No mês passado, a elevação foi registrada em todas as Centrais de Abastecimento (Ceasas) pesquisadas pela Companhia Nacional de Abastecimento (Conab). E a tendência é que os preços continuem aumentando em abril, como aponta o 4º Boletim Prohort, divulgado nesta terça-feira pela Conab.
A notícia prejudica a preparação das tradicionais ceias de Páscoa em todo o país, principalmente em Goiânia, que registrou a maior alta no atacado, cerca de 90% em março. 
Nos outros mercados estudados, os acréscimos de cotação também foram significativos, variando na casa de 40% em Fortaleza e no Rio de Janeiro, e acima de 30% em Vitória, São Paulo e Belo Horizonte. Já na primeira quinzena de abril, o produto registra o maior preço praticado desde o início da série histórica.
“A performance dos preços elevados em março é consequência direta das menores quantidades ofertadas do fruto aos mercados, uma vez que as condições climáticas não favoreceram o desenvolvimento nas lavouras”, explica a gerente de Modernização do Mercado Hortigranjeiro da Conab, Joyce Rocha Fraga. 
“Aliado a isso, os preços pouco atrativos em 2018 fizeram com que os produtores diminuíssem a área plantada, o que significou também menos tomate entrando no mercado”.

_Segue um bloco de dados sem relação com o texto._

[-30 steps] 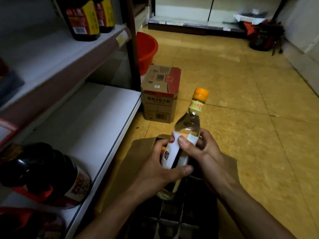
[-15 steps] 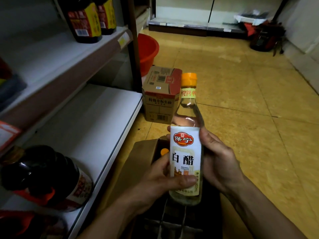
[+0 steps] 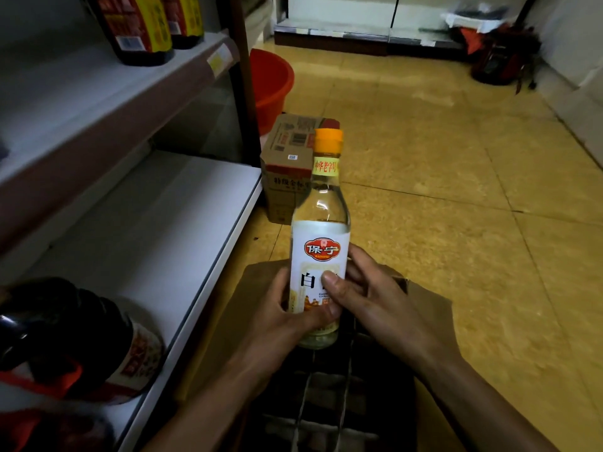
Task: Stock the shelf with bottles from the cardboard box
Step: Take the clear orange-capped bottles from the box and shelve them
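Lower shelf [image 3: 156, 223], white, runs down the left of the frame. Dark bottles [image 3: 65, 337] sit at its near end, lower left, and more dark bottles [image 3: 140, 24] stand on the shelf above, upper left. Open cardboard box [image 3: 424, 308] at bottom centre, dividers showing under the hands. A shut carton [image 3: 287, 141] and a red bucket [image 3: 270, 79] stand on the floor beyond it, centre frame. Clear bottle [image 3: 321, 223] with a white label, centre frame: upright, label to the camera, base just above the box dividers, apart from the shelf. Change over the last second: it was tilted and low in the box mouth, label turned aside; now it stands straight and higher, out of the box. Left hand [image 3: 274, 324]: grip closed round the lower body, thumb across the foot of the label. Right hand [image 3: 381, 305]: grip closed round the middle from the right, thumb now on the label front, where half a second ago that hand held only side and back. Orange cap [image 3: 328, 140] is on. Judgement: extraction looks done. What remains is the carry leftward onto the white stretch of shelf beyond the dark bottles.
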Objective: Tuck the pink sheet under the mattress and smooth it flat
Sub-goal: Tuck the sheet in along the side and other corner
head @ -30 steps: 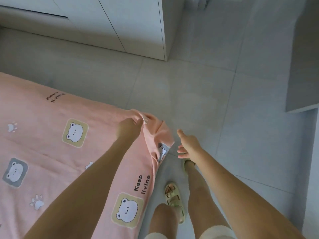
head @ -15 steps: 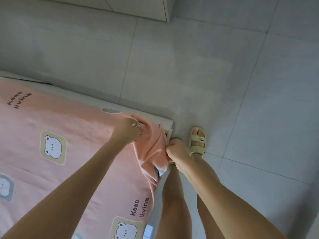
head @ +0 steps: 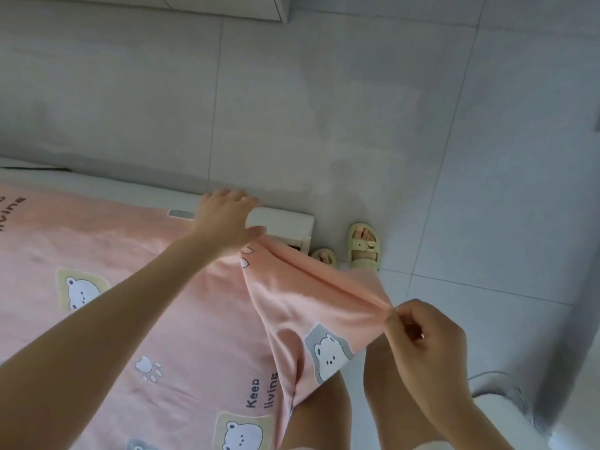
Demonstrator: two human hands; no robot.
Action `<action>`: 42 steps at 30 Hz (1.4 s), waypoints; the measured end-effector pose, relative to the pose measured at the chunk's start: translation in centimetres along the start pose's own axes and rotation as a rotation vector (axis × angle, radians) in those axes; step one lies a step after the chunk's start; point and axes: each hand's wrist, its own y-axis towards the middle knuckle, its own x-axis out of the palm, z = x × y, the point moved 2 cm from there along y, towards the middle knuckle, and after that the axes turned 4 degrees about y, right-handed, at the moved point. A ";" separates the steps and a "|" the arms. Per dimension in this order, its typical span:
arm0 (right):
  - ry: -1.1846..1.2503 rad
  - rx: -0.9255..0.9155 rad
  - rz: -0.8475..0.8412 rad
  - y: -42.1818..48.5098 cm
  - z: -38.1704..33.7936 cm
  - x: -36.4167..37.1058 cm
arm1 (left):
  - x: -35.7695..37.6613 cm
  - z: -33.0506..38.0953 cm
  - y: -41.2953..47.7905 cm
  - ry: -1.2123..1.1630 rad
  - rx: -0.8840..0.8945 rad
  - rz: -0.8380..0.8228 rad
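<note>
**Sheet [head: 162, 303] held taut off mattress [head: 282, 222] corner**

The pink sheet, w/ bear & paw prints, lay spread over the mattress, whose white far edge & corner showed bare. L hand [head: 224, 225] lay flat on the sheet right by that corner, fingers straight & spread, fingertips reaching the bare white strip. Its grip was open, holding nothing. R hand [head: 422, 339] pinched the sheet's corner between thumb & fingers, grip closed on the fabric, held out past the bed's side above the person's legs. The fabric ran in a taut ridge from beside the L hand to the R hand's pinch, w/ a grey bear patch hanging below it. The sheet was not tucked at this corner. Feet in pale sandals [head: 363, 246] stood on the grey tiled floor [head: 324, 108] just beside the bed corner. A white cabinet base [head: 227, 4] showed at the top edge. A white rounded object [head: 500, 407] sat at bottom right; couldn't tell what it was.
</note>
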 end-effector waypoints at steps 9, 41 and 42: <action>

O levantamento é feito mensalmente pelo Programa Brasileiro de Modernização do Mercado Hortigranjeiro (Prohort) da Conab, a partir de informações fornecidas pelos grandes mercados atacadistas do país, nos estados de SP, MG, RJ, ES, PR, GO, PE e CE.
PARANAVAÍ – Ontem, em três grande supermercados de Paranavaí, o quilo de tomate estava custando entre R$ 6,98 e R$ 7,49.